Knowledge gleaned from treating Winter was applied to human amputees, as when Carroll used the same gel sleeve concept to ease painful prosthetic limbs for United States Air Force senior airman Brian Kolfage, who lost both legs and his right hand in a 2004 mortar attack in Iraq. Bethany Hamilton who lost her arm to a shark attack while surfing, made an appearance in the Dolphin Tale 2 movie.

==Public recognition==
Winter became the most popular attraction at the Clearwater Marine Aquarium and was viewed as an inspiration to people with disabilities. Brock Mealer (brother of Michigan Wolverines player Elliott Mealer), who was paralyzed in a car accident, met Winter in December 2010. The event attracted significant press coverage. Books and even Nintendo games have been published about Winter.

In 2009, Winter's story was told by Craig Hatkoff in a children's book titled Winter’s Tail: How One Little Dolphin Learned to Swim Again. The book was published by Turtle Pond Publications and Scholastic. Hatkoff's short book was adapted into an interactive storybook on the Nintendo DS, under the same title.

A film based on Winter's story, titled Dolphin Tale, was released September 23, 2011. Winter portrayed herself in the film. The film depicted Winter's rescue and the pioneering of her prosthetic tail. Several modifications were made to the Clearwater Marine Aquarium to accommodate her, including a new 80,000-gallon pool. The film was shot at the Clearwater Marine Aquarium, and other locations in Pinellas County, Florida.
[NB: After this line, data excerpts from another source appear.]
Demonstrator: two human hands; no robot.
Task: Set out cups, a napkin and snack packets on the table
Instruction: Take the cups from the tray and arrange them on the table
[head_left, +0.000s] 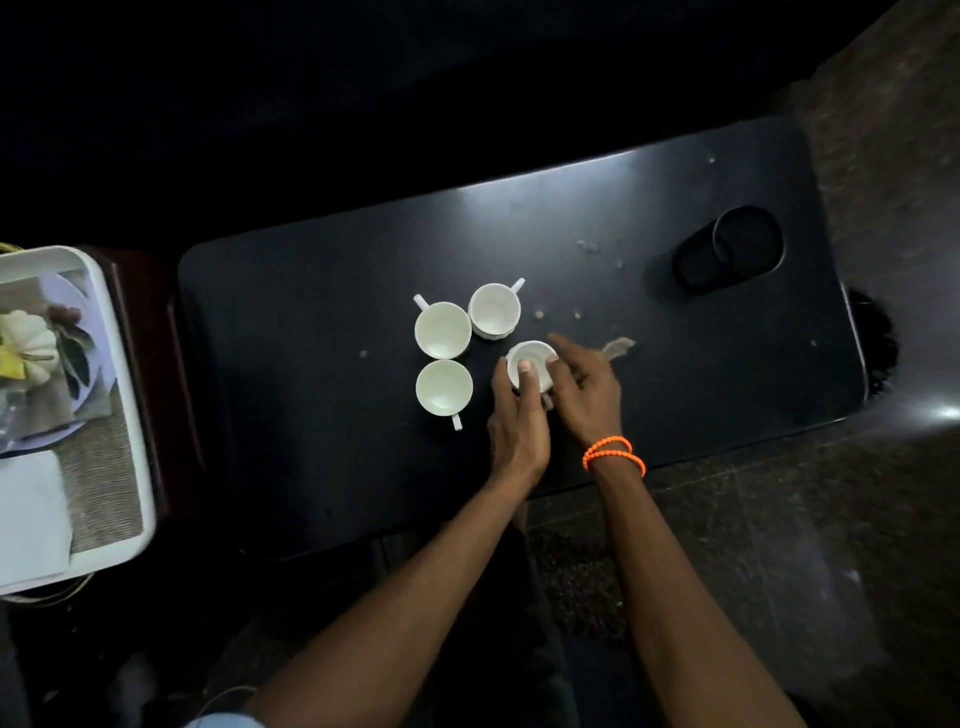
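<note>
Three white cups stand upright on the black table (311, 312): one at the back left (442, 329), one at the back right (494, 310), one in front (444, 387). A fourth white cup (531, 359) sits to their right, held between both hands. My left hand (517, 415) grips its near left side, thumb on the rim. My right hand (587, 387), with an orange bead bracelet at the wrist, holds its right side, index finger stretched out. A white folded napkin (31, 514) lies in the white tray (130, 415) at the left.
A black cylindrical holder (727, 249) lies on its side at the table's far right. Crumbs and a torn scrap (618, 347) dot the tabletop near the cups. The tray also holds a plate and packets (31, 343). Tiled floor lies to the right and in front.
</note>
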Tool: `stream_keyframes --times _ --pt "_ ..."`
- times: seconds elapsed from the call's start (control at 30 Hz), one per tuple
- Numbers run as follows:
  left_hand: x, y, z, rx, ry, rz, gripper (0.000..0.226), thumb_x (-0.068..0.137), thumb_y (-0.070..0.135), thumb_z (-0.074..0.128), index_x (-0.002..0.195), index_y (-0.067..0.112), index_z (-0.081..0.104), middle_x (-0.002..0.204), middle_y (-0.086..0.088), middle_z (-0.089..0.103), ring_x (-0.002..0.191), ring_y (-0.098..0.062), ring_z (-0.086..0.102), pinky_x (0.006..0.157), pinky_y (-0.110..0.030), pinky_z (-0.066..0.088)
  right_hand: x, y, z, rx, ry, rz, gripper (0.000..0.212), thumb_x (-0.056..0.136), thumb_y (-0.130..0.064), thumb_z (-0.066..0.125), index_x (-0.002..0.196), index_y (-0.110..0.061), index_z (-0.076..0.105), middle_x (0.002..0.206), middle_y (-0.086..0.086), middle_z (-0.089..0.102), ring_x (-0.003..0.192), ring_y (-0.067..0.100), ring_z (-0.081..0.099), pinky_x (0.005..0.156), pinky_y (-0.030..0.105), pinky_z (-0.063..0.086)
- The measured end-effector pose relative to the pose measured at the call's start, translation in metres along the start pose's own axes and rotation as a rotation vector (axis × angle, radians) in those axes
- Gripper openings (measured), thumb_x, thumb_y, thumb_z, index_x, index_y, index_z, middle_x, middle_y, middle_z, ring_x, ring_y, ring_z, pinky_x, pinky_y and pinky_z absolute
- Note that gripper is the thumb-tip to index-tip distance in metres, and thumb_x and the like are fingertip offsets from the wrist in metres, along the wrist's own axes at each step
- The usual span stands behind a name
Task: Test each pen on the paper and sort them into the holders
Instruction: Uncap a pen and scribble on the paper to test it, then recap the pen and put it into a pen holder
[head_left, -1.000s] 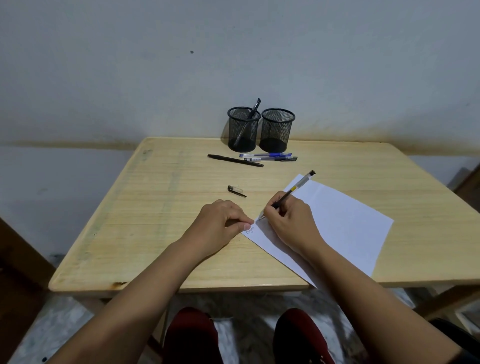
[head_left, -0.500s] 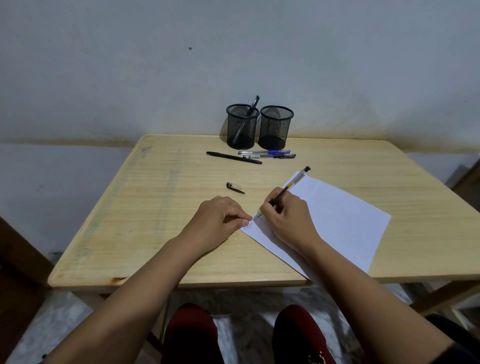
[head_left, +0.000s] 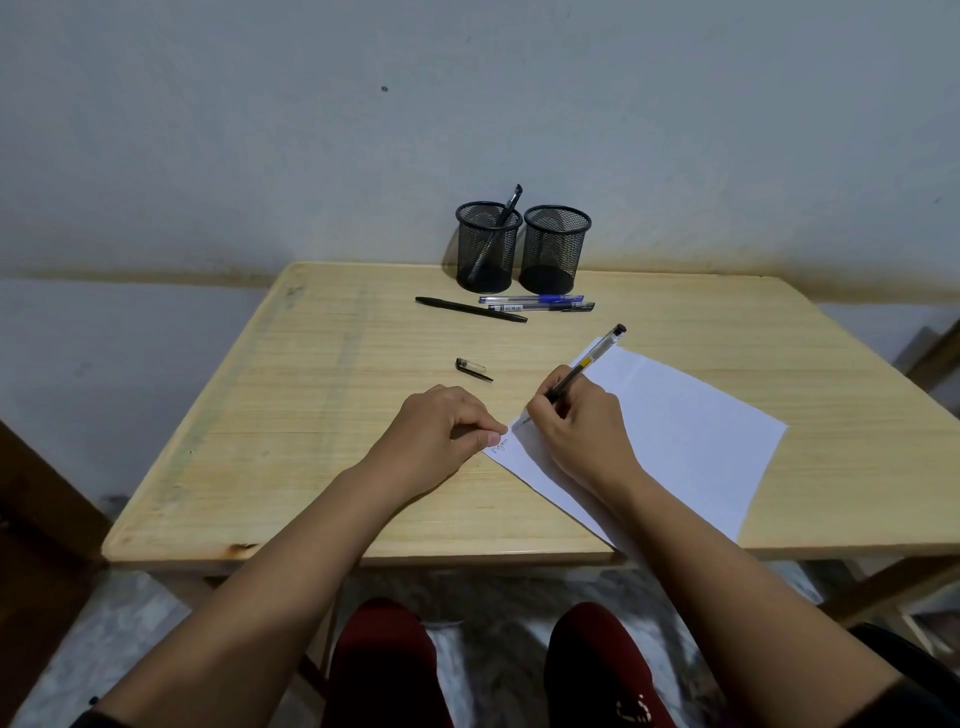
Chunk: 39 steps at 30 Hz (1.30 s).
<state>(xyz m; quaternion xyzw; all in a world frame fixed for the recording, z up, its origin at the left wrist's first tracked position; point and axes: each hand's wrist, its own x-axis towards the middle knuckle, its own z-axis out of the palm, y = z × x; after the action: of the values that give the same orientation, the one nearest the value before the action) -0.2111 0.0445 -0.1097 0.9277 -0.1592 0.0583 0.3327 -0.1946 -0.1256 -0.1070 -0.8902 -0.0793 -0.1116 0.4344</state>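
Right hand (head_left: 576, 431) grasped a clear-barrelled gel pen (head_left: 582, 366) in a writing grip at frame centre, tip on the near-left corner of the white paper (head_left: 675, 441), long axis rising toward upper right. Left hand (head_left: 441, 436) lay with fingers curled, thumb pressing that same paper corner flat on the counter (head_left: 311, 415); it grasped nothing. Pen's black cap (head_left: 472, 368) lay just above the left hand, nearer it than the right. Judgement: recapping falls to the left hand. Small marks showed at the corner. Three pens (head_left: 519, 305) waited before the two mesh holders (head_left: 522, 249) at upper centre; the left holder held one pen.
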Motion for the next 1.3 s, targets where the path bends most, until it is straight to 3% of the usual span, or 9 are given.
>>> stream_keyframes --times 0.17,0.33,0.4,0.57,0.7,0.87,1.03,1.17,1.3 --pt "0.001 0.001 -0.001 -0.048 -0.007 -0.030 0.016 0.083 0.022 0.068 0.097 0.025 0.075 0.093 0.009 0.066 0.095 -0.006 0.055 0.079 -0.013 0.038 0.007 -0.001 -0.012 0.209 0.007 0.148 0.019 0.087 -0.017 0.048 0.074 -0.011 0.060 0.066 0.003 0.059 0.063 0.013 0.052 0.059 0.025 0.041" --pt "0.015 0.008 -0.009 -0.111 0.025 -0.124 0.020 0.087 0.020 0.064 0.106 0.022 0.070 0.088 0.015 0.063 0.078 0.005 0.055 0.063 0.003 0.039 0.024 -0.012 -0.025 0.452 -0.074 0.286 0.021 0.091 -0.019 0.048 0.074 -0.015 0.060 0.064 0.004 0.058 0.059 0.015 0.051 0.047 0.022 0.037" --pt "0.026 0.011 -0.014 -0.141 0.086 -0.170 0.024 0.089 0.013 0.061 0.111 0.018 0.067 0.092 0.008 0.061 0.078 0.000 0.056 0.060 0.008 0.038 0.031 -0.015 -0.026 0.495 -0.097 0.320 0.023 0.092 -0.018 0.046 0.075 -0.011 0.060 0.067 0.006 0.059 0.058 0.015 0.051 0.045 0.022 0.036" --pt "0.057 0.001 -0.015 0.133 0.116 -0.165 0.035 0.092 0.019 0.056 0.126 0.023 0.056 0.130 -0.002 0.052 0.118 -0.016 0.046 0.089 -0.016 0.031 0.041 -0.014 -0.025 0.492 -0.086 0.356 0.023 0.092 -0.016 0.043 0.077 -0.007 0.059 0.070 0.007 0.064 0.054 0.013 0.056 0.045 0.022 0.038" --pt "0.071 -0.010 -0.009 0.239 0.052 -0.213 0.029 0.090 0.023 0.058 0.119 0.021 0.062 0.131 -0.001 0.053 0.122 -0.019 0.043 0.097 -0.025 0.034 0.048 -0.012 -0.024 0.476 -0.080 0.344 0.017 0.090 -0.016 0.050 0.083 -0.008 0.063 0.073 0.006 0.065 0.061 0.013 0.057 0.047 0.021 0.041" --pt "0.072 -0.011 -0.008 0.220 0.060 -0.242 0.014 0.087 0.018 0.061 0.099 0.020 0.068 0.108 0.000 0.064 0.104 -0.016 0.054 0.081 -0.025 0.041 0.050 -0.013 -0.022 0.507 -0.099 0.291 0.011 0.089 -0.011 0.055 0.080 -0.013 0.060 0.071 0.005 0.063 0.057 0.009 0.056 0.046 0.019 0.041" --pt "0.062 0.002 -0.017 -0.164 0.196 -0.292 0.014 0.084 0.008 0.065 0.094 0.016 0.067 0.085 0.003 0.063 0.073 -0.005 0.058 0.059 -0.006 0.042 0.053 -0.018 -0.020 0.646 -0.140 0.271 0.013 0.092 -0.017 0.053 0.082 -0.012 0.060 0.072 0.006 0.065 0.052 0.010 0.055 0.042 0.020 0.036" --pt "0.053 0.017 -0.026 -0.318 0.260 -0.248 0.014 0.082 0.001 0.066 0.093 0.009 0.069 0.082 0.000 0.062 0.070 -0.003 0.055 0.050 0.000 0.043 0.053 -0.027 -0.022 0.689 -0.163 0.239 0.016 0.094 -0.017 0.051 0.084 -0.009 0.061 0.069 0.005 0.064 0.049 0.009 0.053 0.039 0.018 0.034" --pt "0.047 0.026 -0.028 -0.361 0.272 -0.239 0.016 0.082 0.007 0.067 0.084 0.022 0.068 0.081 0.008 0.063 0.075 -0.003 0.057 0.051 -0.005 0.044 0.052 -0.031 -0.024 0.672 -0.191 0.190 0.019 0.093 -0.016 0.052 0.092 -0.001 0.063 0.069 0.004 0.061 0.052 0.009 0.050 0.040 0.017 0.033"
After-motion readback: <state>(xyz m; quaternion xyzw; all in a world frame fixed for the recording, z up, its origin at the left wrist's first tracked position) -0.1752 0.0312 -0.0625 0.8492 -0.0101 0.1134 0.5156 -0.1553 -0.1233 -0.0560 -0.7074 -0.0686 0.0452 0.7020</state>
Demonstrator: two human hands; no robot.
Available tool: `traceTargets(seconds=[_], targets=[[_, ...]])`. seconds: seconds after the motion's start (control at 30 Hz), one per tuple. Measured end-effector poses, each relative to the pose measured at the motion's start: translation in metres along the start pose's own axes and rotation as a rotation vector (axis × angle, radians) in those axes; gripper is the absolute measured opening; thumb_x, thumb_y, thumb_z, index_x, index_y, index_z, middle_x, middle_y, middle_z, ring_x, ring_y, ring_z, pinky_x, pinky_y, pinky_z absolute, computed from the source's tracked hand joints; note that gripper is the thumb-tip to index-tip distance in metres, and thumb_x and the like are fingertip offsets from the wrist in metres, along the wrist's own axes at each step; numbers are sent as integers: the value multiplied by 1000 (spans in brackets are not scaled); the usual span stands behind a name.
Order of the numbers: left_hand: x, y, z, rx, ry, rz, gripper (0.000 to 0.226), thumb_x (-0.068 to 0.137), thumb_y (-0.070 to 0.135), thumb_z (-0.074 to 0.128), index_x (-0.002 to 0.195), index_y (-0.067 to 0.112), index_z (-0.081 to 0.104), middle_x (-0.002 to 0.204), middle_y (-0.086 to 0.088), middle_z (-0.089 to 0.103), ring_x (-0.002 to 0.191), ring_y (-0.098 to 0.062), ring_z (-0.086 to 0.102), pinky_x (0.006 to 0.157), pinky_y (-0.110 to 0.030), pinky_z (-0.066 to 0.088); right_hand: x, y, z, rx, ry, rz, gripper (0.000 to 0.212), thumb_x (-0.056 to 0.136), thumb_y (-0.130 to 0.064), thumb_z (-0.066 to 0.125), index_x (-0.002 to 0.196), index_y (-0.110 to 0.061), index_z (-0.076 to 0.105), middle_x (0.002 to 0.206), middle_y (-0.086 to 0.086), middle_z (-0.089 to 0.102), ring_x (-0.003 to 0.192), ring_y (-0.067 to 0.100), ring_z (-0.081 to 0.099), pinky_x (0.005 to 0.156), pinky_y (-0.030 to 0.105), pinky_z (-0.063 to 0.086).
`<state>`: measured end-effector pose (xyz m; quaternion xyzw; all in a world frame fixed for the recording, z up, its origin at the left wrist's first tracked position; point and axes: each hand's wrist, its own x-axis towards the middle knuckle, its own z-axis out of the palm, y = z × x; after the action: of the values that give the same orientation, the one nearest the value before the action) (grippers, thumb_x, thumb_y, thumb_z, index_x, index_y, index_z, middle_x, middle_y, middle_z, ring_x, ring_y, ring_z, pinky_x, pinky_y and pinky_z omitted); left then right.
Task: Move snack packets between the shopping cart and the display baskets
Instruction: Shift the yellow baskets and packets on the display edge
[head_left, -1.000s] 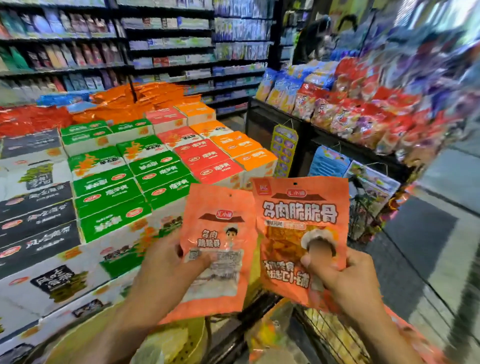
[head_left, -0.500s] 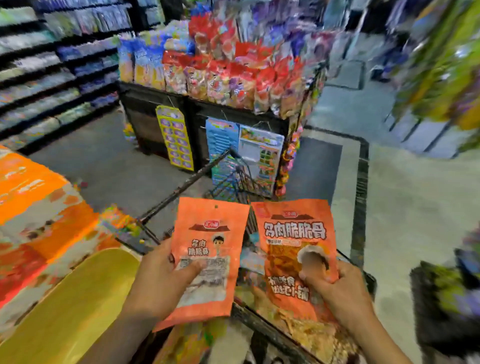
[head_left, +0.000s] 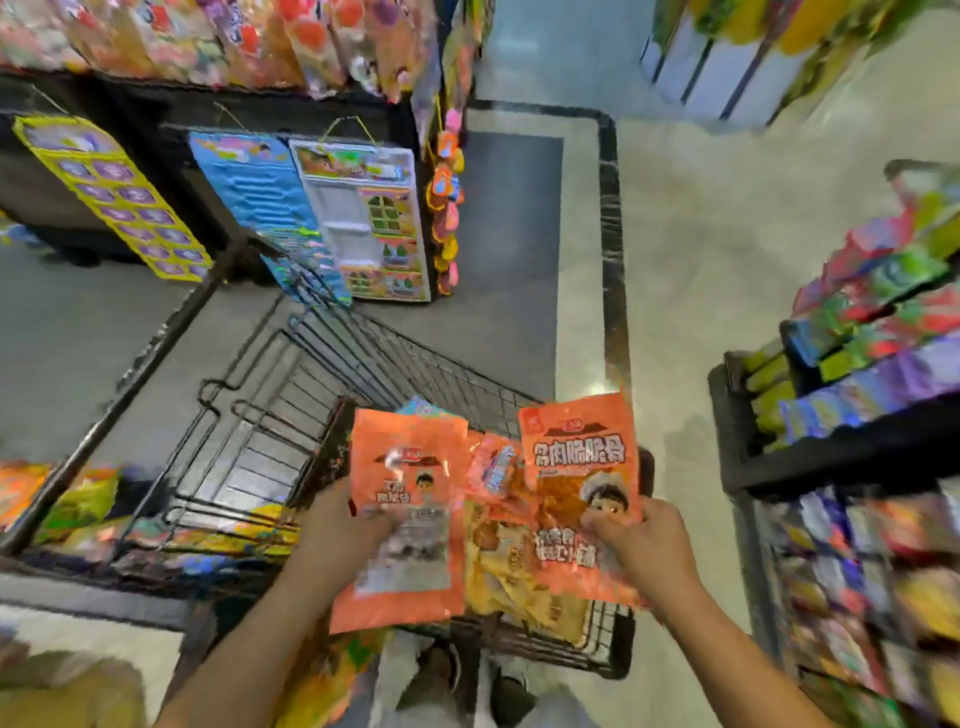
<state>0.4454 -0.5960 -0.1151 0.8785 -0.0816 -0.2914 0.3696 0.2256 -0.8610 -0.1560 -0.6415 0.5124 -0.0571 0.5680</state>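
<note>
Both hands, left hand (head_left: 332, 535) and right hand (head_left: 641, 545), each pinching an orange packet (head_left: 410, 467), have swung from the display to over the cart (head_left: 291, 415), so dropping in looks next.

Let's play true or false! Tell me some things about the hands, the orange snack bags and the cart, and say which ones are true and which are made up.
1. Each hand holds one orange packet. True: the left hand grips the left orange packet, and the right hand pinches the right orange packet.
2. The two packets are held above the shopping cart. True.
3. The cart has nothing in it. False: a yellow packet and others lie inside, under the hands.
4. The packets in the hands are blue. False: both are orange.
5. A display rack of snacks stands to the right. True.
</note>
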Motion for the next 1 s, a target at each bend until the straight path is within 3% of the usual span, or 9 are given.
traceTargets(seconds=[0.1,0.27,0.33,0.4,0.5,0.63,0.77,0.87,1.0], targets=[[28,-8,21,-5,-65,-46,23,83,17,86,81,32,69,65,39,65,61,17,62,45,-3,40,7,46,30,162,37,286,36,77,-19,92,110,-15,79,93,10,81,82,36,78,72,47,64],[55,-29,36,26,-160,-118,18,82,14,86,82,28,74,70,34,70,61,15,65,51,-6,42,29,87,94,592,193,669,86,65,-3,91,141,13,53,104,24,71,68,30,75,56,36,59],[59,-32,35,24,-193,-137,22,80,23,87,90,39,77,79,28,75,68,10,69,59,-18,47,50,88,115,744,270,741,93,73,3,89,153,4,43,117,26,72,83,37,79,70,57,65],[62,-36,34,69,-201,-136,32,77,35,88,92,57,71,82,31,74,72,10,68,63,-23,48,76,94,132,803,399,828,69,84,-3,85,144,2,52,104,23,74,78,35,77,75,65,63],[68,-42,34,74,-174,-157,31,75,43,89,92,59,69,81,33,73,73,8,68,66,-28,51,117,104,153,892,497,902,41,89,-10,84,122,-2,60,97,15,72,71,31,74,55,46,63],[76,-55,37,0,-212,-212,31,78,37,87,100,52,71,89,16,79,75,-7,74,70,-34,54,162,114,176,927,479,908,33,90,-11,82,114,1,63,97,11,72,87,29,72,90,51,62],[90,-60,49,-133,-203,-299,24,85,23,82,105,35,76,97,5,81,86,-15,78,79,-45,59,188,125,185,896,424,925,36,94,-5,76,120,2,53,106,17,67,98,33,68,98,54,59],[107,-62,71,-273,-169,-421,21,88,16,80,108,19,75,97,-7,81,87,-29,79,79,-49,63,181,135,175,883,209,919,20,103,-13,66,120,-2,66,89,11,65,74,23,64,72,38,66],[133,-51,119,-459,-169,-482,23,91,12,77,114,10,71,102,-14,79,93,-37,77,85,-53,61,144,141,140,794,-6,863,13,105,-11,53,95,-11,61,70,5,48,56,19,42,47,24,42]])
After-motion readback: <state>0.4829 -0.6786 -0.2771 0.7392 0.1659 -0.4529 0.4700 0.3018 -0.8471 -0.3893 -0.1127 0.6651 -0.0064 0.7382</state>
A sequel, Dolphin Tale 2, was released in theaters on September 12, 2014, and introduced Hope, the dolphin who lived with Winter.

==Death==

On November 7, 2021, Clearwater Marine Aquarium announced early tests that indicated Winter was showing signs of a gastrointestinal infection. The aquarium announced on November 10 that Winter's condition was critical. During preparation for an exploratory surgery on November 11, at approximately 8:00pm local time, Winter died at the age of 16. Her remains were cremated and her ashes were later released into the Gulf of Mexico on January 13, 2022.